As a server administration (SA), your responsibilities may include supporting web applications in the production and pre-production environments and this may include deployments and performance monitoring of the application. There will be times when the application's performance begins to lag or the application is experience errors and the more you know about what or how the application is performing *before* a situation, the easier it will be for you to begin the troubleshooting process.
Based on my experience working with SAs, the troubleshooting experience can be long and painful due to the lack of information on how and what the application is doing and what technologies are being used to access databases or third party resources. Here are some questions to ask the developers, tools to use to inspect the application, and information to catalog to assist with the maintenance of the web application.

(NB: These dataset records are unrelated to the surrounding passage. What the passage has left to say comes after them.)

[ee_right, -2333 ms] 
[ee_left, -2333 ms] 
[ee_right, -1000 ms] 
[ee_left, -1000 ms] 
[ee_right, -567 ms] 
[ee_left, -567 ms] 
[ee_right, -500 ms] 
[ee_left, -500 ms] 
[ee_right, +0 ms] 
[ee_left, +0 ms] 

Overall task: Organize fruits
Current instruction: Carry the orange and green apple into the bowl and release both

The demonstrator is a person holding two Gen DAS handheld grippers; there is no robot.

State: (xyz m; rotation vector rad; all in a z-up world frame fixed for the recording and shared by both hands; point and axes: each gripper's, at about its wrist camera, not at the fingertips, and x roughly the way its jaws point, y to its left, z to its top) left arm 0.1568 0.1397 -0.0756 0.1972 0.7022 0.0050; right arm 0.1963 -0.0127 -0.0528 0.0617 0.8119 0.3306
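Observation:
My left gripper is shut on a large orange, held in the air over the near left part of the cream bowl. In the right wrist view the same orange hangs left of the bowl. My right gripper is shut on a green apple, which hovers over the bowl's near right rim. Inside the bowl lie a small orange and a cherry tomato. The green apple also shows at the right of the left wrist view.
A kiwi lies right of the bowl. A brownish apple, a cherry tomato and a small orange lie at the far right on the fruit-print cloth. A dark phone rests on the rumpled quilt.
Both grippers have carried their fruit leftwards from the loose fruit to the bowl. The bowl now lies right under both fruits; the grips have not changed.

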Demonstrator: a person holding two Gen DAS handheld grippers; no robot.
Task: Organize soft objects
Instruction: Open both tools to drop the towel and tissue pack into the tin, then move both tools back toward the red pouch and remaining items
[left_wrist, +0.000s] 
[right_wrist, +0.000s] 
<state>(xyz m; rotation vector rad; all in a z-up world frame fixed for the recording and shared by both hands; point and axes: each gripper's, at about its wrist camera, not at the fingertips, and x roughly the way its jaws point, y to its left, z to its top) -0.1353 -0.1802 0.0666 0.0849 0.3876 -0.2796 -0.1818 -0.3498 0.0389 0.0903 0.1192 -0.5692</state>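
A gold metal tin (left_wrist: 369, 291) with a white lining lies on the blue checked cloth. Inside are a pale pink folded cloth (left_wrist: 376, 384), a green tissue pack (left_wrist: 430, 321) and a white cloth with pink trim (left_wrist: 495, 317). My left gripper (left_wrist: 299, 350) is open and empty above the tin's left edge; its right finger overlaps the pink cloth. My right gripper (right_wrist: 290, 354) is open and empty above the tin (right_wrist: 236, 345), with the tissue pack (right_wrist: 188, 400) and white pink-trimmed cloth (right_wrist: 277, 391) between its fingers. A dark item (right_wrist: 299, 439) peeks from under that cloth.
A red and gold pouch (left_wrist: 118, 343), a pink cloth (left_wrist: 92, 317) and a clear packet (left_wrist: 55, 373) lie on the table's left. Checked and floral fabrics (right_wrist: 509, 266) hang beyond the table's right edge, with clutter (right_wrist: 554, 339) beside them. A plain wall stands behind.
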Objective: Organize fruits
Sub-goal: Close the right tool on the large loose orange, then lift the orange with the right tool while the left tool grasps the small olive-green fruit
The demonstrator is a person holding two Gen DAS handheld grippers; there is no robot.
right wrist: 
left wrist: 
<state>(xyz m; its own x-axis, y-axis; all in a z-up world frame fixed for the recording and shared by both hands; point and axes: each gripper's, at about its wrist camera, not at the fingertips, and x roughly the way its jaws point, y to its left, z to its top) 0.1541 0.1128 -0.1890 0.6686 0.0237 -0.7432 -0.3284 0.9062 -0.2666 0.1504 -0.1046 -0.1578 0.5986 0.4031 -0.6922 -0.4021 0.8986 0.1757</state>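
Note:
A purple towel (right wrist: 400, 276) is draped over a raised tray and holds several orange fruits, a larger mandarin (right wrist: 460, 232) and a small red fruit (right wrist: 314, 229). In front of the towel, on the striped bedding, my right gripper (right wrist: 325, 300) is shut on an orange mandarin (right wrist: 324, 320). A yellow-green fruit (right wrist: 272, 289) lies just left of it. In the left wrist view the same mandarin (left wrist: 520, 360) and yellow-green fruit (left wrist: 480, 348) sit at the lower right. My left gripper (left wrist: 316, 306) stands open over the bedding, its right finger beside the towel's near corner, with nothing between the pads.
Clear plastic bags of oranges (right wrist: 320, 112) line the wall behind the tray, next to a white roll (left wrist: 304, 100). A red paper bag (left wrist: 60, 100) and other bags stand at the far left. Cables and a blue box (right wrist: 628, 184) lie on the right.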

Questions for the Development Team Before Transition to Production:
There are times where an SA will inherit a server with legacy applications and there is limited to no documentation available to assist with the understanding of the application. In these situations, the tools mentioned below will assist in inspecting the application and providing the details needed to troubleshoot.
In the situation where the developers are available to provide information, ask the following questions and catalog the details in Excel, SharePoint, or OneNote and share amongst the other SAs on the team:
- What version of .NET is used in the application? If not .NET, what is the managed engine or runtime used (PHP, CGI, ColdFusion, etc..)
- What dependencies are used by the application? List all third party dependencies and the versions of the assemblies.
- Are web service calls made external to this server the application is hosted?
- What are the IP addresses of the web services.
- Are the web services maintained in-house or are these third party?
- What database engine is used by the application? SQL Server, Oracle, DB2, etc.
- Are there imbedded SQL statements in the application (potential performance and security issues!)
- What is the IP address of the database server?
- What is the database name on the server? Who is the DBA responsible for the database and server?
- Is a reporting service used by the application? Can this impact performance of the application with long running reports?
- Is out of process session state used for the .NET application? If so, where is the SQL Server or ASP.net session state service running?
- Is the web application load balanced? If so, and in-process sessions state is used, are sticky sessions used on the load balancer?
- Has the application been load tested?
- What are the average response times for the pages? What are the longer running pages and why?
- What are some issues encountered during the development and testing process that could impact the user experience or performance. There is always something to be of concern in every web application.
Obtain information about the release cycle for the web application in order to plan for deployments and ensure the SA team is prepared for the deployments for the application.
- What is the cadence of upcoming releases?
- Is there documentation with each release to explain the new features or bugs fixed as well as files being changed?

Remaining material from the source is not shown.